| TASK INPUTS |
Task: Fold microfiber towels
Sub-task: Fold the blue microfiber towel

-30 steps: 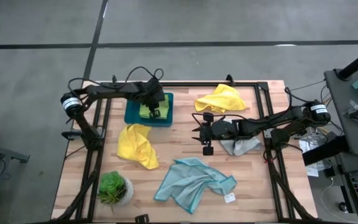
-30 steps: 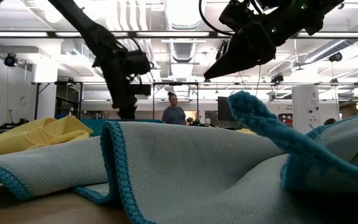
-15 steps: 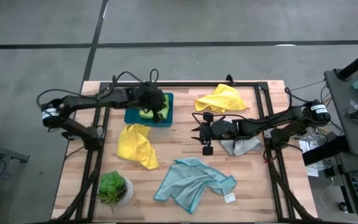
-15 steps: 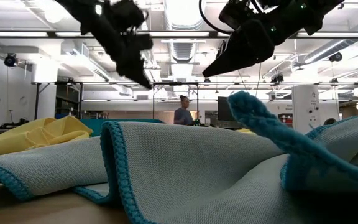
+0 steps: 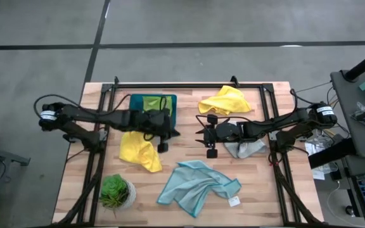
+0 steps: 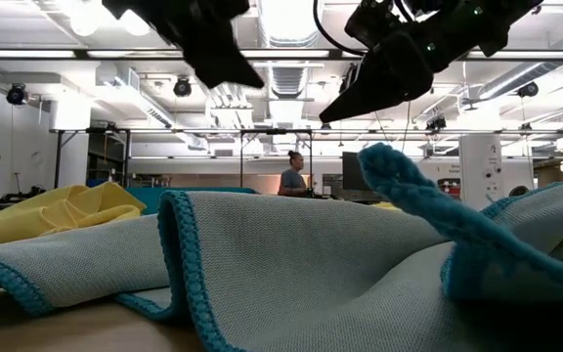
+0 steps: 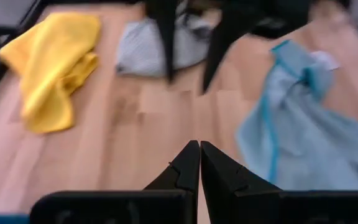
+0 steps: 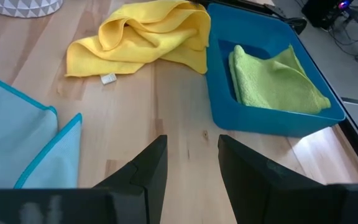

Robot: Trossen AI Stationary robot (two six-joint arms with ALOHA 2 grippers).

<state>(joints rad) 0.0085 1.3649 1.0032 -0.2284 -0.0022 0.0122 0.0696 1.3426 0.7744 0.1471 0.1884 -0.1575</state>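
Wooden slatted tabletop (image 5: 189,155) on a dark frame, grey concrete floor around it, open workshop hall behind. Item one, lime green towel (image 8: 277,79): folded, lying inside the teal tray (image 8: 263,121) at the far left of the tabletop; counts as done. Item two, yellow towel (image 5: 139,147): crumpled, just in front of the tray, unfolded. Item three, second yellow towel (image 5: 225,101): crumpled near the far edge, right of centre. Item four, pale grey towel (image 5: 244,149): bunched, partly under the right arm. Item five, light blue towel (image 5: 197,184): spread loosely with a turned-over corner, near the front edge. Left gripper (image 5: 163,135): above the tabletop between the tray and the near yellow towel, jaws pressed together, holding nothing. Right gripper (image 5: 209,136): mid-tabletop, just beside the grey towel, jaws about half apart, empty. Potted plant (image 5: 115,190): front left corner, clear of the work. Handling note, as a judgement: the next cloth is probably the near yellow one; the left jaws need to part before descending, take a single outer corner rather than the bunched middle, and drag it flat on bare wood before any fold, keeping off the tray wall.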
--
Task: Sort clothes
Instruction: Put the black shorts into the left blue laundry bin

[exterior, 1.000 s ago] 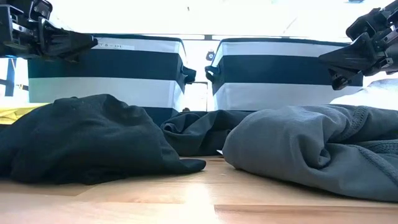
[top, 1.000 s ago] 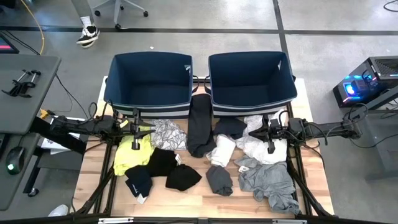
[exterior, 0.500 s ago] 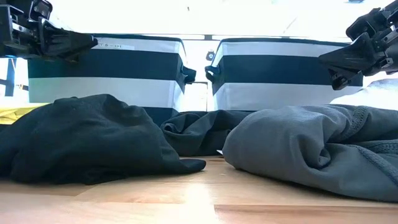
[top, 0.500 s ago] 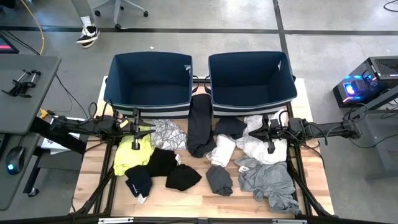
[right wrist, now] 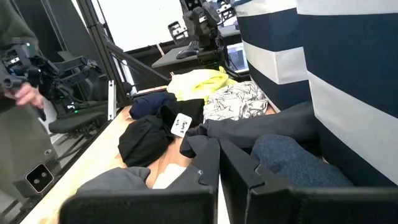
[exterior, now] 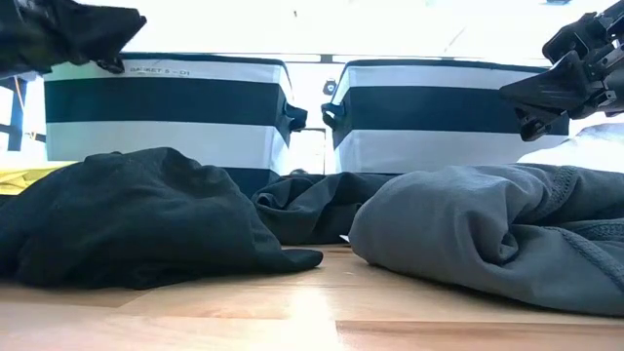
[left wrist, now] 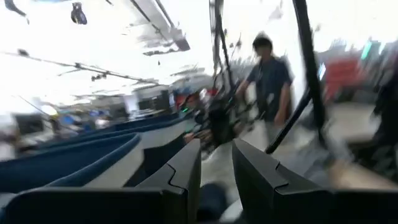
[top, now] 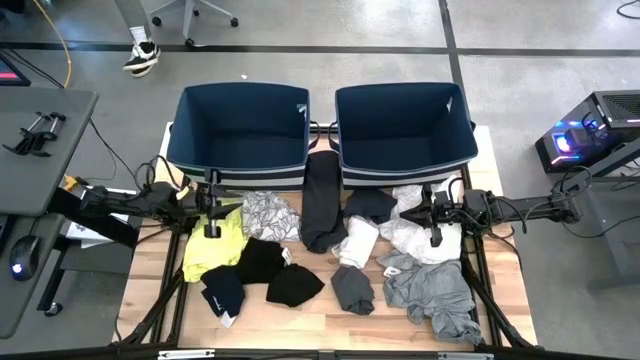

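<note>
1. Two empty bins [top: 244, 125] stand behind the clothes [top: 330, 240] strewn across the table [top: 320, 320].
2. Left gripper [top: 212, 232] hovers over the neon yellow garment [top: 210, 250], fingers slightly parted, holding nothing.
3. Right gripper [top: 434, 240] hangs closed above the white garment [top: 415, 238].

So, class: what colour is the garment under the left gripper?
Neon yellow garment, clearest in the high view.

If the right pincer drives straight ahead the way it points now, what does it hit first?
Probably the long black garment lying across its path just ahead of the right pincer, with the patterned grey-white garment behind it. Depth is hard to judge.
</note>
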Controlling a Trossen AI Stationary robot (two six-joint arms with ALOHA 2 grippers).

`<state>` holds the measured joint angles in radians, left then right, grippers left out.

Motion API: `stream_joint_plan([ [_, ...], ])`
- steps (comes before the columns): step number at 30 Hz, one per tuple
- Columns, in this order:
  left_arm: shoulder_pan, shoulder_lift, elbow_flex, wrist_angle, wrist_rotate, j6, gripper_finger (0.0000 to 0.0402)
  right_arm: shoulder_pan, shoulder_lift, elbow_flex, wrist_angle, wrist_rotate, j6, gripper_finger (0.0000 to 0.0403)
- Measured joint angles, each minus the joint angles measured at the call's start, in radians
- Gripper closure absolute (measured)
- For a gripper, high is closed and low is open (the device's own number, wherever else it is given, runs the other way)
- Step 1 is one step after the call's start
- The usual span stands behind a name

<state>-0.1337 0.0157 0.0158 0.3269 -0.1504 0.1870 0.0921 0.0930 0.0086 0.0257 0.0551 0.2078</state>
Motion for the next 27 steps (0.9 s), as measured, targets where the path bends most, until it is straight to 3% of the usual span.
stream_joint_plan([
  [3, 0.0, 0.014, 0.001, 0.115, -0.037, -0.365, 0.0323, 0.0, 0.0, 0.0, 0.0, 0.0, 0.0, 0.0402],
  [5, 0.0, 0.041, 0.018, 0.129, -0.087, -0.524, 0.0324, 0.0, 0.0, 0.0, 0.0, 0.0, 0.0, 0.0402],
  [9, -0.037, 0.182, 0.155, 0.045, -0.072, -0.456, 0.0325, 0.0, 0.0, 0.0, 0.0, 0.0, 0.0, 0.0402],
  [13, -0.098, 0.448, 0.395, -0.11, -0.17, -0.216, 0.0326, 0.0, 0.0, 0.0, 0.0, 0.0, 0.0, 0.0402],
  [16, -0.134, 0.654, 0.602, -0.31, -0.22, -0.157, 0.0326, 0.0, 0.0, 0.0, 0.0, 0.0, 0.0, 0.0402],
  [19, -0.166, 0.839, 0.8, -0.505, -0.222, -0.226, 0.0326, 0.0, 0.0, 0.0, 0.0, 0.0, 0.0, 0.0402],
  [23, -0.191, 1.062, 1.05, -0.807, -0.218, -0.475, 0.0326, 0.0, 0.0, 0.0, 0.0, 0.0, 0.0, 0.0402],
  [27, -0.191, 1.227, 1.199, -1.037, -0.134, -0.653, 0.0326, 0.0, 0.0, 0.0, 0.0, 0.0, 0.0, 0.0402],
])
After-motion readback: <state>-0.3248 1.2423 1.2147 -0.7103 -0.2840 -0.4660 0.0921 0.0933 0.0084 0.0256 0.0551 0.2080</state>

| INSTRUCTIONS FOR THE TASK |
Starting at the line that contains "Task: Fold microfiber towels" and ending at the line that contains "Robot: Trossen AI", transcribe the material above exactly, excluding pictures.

| OUTPUT FOR THIS EXERCISE |
Task: Fold microfiber towels
Sub-task: Fold the blue microfiber towel

-30 steps: 
-30 steps: 
-15 steps: 
-15 steps: 
+0 steps: 
+0 steps: 
+0 steps: 
+0 steps: 

Robot: Trossen AI Stationary robot (two six-joint arms with ALOHA 2 grippers).

No more output is required for the exercise.